The only other, seemingly minor sticking point, was an inspection. Perhaps next week? Next week was last week, and I heard nothing from her. I sent her an email midweek. No response. Over the weekend I sent her an SMS. I know she read it, but she didn’t respond to that either. What do you make of that?

Certainly it’s frustrating, but it’s also confusing. Why wouldn’t she respond, if only to tell me it’s now off the market, or something? God knows there are a lot of ratbags out there, and I’ve had extensive dealings with them over the last year, but she gave the impression of being a perfectly reasonable person – up to now.

I have to presume it’s not happening, but I suspect it won’t be as straight-forward as that. My gut feel is that things are in abeyance. She’s not sure exactly what’s happening and so hasn’t responded yet. It’s a feeble excuse, but fact is there must be some reason she hasn’t replied. In the meantime, back to square one.

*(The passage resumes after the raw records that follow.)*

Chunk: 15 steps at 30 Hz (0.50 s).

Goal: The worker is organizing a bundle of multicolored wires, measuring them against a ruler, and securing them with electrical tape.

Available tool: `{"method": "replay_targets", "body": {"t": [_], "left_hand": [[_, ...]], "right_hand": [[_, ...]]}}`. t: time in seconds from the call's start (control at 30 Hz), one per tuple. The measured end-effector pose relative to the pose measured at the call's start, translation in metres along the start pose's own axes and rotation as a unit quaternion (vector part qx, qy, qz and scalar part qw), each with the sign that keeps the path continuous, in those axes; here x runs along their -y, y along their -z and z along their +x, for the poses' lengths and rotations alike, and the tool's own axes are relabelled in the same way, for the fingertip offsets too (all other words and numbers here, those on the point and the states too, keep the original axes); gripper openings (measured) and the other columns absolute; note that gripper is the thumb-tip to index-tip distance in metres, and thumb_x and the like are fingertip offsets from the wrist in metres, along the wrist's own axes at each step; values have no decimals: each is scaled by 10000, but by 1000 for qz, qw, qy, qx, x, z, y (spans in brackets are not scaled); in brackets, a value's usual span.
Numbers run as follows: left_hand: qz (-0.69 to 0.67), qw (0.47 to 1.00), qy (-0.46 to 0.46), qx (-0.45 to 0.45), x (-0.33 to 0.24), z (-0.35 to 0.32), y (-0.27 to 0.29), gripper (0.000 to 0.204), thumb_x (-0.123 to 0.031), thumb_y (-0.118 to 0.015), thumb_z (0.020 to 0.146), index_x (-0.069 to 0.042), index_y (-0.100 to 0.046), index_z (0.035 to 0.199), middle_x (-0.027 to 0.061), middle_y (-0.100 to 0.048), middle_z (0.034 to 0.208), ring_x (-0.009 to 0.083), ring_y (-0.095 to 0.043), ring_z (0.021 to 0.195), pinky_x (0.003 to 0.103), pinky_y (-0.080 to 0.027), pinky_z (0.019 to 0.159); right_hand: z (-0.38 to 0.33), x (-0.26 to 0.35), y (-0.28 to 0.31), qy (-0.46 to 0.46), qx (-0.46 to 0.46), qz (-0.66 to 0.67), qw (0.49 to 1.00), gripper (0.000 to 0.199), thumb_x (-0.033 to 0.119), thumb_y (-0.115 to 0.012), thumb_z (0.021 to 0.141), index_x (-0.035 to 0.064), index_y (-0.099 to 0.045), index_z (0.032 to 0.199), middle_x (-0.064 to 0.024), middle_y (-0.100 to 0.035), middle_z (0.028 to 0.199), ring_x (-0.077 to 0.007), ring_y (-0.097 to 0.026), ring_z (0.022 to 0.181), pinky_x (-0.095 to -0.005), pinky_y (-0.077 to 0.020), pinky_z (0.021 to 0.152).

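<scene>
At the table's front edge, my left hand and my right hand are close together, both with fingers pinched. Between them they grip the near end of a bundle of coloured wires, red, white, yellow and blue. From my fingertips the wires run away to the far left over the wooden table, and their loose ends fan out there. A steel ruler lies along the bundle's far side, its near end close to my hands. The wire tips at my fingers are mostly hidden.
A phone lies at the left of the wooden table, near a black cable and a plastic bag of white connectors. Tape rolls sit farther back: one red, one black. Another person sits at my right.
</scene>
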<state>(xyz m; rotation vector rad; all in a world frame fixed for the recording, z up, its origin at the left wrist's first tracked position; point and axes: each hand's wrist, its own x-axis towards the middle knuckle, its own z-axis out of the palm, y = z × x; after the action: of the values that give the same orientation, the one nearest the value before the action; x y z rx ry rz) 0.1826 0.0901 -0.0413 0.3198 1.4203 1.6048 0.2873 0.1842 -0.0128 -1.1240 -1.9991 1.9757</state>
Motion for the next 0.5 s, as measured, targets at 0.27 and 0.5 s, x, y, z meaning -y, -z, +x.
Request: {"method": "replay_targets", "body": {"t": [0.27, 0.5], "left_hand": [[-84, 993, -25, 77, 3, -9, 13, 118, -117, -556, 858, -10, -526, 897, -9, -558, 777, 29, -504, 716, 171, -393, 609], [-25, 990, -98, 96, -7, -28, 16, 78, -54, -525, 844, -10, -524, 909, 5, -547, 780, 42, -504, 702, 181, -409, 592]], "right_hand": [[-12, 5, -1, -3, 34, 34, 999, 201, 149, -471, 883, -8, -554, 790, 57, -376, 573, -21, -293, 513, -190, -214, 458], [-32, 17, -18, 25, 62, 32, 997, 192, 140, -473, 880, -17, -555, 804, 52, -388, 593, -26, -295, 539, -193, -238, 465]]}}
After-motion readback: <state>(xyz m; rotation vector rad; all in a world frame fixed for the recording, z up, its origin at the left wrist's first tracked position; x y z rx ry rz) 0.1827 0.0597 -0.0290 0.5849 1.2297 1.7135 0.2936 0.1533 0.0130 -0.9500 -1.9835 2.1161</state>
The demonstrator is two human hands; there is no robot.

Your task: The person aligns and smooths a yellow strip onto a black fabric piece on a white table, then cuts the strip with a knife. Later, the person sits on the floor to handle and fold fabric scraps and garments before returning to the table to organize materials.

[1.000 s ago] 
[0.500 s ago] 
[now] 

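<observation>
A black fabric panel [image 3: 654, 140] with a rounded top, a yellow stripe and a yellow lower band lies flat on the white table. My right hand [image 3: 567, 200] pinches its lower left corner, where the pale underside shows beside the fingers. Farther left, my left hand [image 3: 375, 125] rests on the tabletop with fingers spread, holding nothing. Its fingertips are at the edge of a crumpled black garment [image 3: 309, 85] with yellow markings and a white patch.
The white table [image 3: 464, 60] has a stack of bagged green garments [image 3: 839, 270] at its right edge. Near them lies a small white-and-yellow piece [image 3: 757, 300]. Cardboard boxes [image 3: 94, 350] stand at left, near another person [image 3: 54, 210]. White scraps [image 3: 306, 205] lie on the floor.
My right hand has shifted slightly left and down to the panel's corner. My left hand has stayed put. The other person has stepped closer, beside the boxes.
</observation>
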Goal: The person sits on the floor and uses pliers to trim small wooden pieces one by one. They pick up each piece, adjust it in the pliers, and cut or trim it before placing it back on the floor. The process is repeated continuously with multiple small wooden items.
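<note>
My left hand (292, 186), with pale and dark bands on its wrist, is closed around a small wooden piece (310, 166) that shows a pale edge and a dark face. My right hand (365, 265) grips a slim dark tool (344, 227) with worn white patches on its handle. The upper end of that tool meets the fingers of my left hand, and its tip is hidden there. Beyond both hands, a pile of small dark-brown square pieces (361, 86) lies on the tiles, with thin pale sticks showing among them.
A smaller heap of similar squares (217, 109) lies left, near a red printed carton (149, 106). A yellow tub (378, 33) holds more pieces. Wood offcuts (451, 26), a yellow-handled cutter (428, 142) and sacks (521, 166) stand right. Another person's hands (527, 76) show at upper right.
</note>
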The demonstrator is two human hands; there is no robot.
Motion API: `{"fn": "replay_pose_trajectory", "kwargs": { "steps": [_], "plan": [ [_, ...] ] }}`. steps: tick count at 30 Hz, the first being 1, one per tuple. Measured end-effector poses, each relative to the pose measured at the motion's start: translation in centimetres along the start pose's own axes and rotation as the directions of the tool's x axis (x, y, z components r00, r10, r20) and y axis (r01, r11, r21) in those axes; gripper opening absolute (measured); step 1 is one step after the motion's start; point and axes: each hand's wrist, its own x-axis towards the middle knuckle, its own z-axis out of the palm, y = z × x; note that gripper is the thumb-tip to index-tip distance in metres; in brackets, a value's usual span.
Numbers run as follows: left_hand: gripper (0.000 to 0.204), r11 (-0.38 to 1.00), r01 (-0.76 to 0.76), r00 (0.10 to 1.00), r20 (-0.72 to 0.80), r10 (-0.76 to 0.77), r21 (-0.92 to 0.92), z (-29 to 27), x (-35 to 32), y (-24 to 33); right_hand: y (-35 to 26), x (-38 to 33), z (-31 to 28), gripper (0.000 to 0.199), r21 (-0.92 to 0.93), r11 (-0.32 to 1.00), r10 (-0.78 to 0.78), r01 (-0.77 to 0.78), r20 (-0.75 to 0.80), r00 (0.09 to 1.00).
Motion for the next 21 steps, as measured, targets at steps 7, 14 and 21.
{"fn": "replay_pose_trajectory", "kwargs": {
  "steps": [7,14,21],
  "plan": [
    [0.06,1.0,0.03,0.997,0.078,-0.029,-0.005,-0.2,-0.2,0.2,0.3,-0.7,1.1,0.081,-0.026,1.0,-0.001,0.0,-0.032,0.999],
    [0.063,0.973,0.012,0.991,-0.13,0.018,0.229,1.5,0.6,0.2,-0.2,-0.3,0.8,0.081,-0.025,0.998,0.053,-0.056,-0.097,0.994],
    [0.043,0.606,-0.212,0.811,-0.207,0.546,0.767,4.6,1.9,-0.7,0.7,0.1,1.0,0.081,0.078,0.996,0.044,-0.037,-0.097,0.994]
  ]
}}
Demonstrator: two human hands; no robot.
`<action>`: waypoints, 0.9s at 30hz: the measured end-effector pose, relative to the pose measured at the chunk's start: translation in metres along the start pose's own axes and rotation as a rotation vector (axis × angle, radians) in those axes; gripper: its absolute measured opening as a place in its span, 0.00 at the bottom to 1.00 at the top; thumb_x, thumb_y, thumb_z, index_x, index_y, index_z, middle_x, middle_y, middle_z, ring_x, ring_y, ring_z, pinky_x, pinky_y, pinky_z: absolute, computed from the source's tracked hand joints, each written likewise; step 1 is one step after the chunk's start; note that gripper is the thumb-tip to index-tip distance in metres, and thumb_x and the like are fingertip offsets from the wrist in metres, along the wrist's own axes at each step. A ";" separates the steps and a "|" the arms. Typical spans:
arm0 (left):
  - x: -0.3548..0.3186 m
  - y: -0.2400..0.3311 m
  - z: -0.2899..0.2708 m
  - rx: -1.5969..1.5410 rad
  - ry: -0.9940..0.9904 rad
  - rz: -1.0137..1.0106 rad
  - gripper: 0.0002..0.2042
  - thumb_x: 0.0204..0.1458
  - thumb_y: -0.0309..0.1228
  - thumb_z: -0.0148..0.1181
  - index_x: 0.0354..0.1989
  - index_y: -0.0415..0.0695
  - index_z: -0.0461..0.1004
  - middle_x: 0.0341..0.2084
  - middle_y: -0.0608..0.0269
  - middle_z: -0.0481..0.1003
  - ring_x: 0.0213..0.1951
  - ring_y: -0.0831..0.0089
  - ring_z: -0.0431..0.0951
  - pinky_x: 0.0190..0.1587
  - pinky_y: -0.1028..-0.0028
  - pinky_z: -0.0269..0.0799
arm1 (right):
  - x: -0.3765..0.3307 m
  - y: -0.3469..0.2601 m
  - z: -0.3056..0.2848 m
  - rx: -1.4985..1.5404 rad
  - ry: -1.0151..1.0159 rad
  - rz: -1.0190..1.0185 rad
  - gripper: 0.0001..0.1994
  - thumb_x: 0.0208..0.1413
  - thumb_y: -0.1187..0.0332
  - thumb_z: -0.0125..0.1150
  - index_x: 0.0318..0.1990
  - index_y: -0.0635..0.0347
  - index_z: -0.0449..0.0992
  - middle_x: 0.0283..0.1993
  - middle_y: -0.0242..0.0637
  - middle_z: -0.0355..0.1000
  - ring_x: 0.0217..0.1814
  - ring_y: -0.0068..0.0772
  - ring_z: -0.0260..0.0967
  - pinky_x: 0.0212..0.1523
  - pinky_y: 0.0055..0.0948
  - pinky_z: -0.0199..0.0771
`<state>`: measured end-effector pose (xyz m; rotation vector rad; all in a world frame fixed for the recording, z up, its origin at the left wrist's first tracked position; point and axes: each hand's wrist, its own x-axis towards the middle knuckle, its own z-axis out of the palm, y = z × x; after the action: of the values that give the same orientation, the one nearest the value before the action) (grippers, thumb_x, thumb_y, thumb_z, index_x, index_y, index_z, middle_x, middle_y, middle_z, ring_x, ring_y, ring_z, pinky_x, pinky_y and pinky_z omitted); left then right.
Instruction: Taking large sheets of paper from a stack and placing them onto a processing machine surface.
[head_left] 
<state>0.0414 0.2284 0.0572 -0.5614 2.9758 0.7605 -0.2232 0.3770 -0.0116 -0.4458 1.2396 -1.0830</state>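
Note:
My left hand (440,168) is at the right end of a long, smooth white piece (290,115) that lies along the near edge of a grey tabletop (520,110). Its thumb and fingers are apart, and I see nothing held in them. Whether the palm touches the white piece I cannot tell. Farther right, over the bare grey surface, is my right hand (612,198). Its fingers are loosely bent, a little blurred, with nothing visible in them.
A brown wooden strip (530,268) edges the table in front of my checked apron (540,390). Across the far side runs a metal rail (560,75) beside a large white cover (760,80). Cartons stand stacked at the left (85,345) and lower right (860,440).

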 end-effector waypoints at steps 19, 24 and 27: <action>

Then there’s work. On Wednesday last week I got a message from a guy who used to work for me, Vinnie. “Have an opportunity for you, are you interested?” Of course I was. He’s now risen in the world to be an IT manager. The role he was spruiking was project managing an office re-location. I’ve got plenty of PM experience, and in fact once did manage an office move from Darwin to Melbourne. “Send through your CV,” he told me.

Now it turns out that he’d spoken to the powers to be about me even before he contacted me. They’re not looking to advertise this role, and the personal recommendation of someone they respect counts for a lot. The plan was for them to get a short-list which the CFO would meet, and make a decision. That was the plan.

In reality what’s happened is that I’ve sent through my CV and been told someone would be in touch with me that day. That was Wednesday. To date I’ve heard nothing. I don’t know what to think, but I’m getting pissed off. They contacted me, and courtesy suggests they should be following up more promptly than this. My mate shrugs his shoulders, I’ve got no idea what’s going on he says.

So there it is. I’m frustrated, but powerless to do anything about it. That makes for helpless frustration. You just wish for once that things would run smoothly, that things for a change might break your way. That day will come, but it might not be today.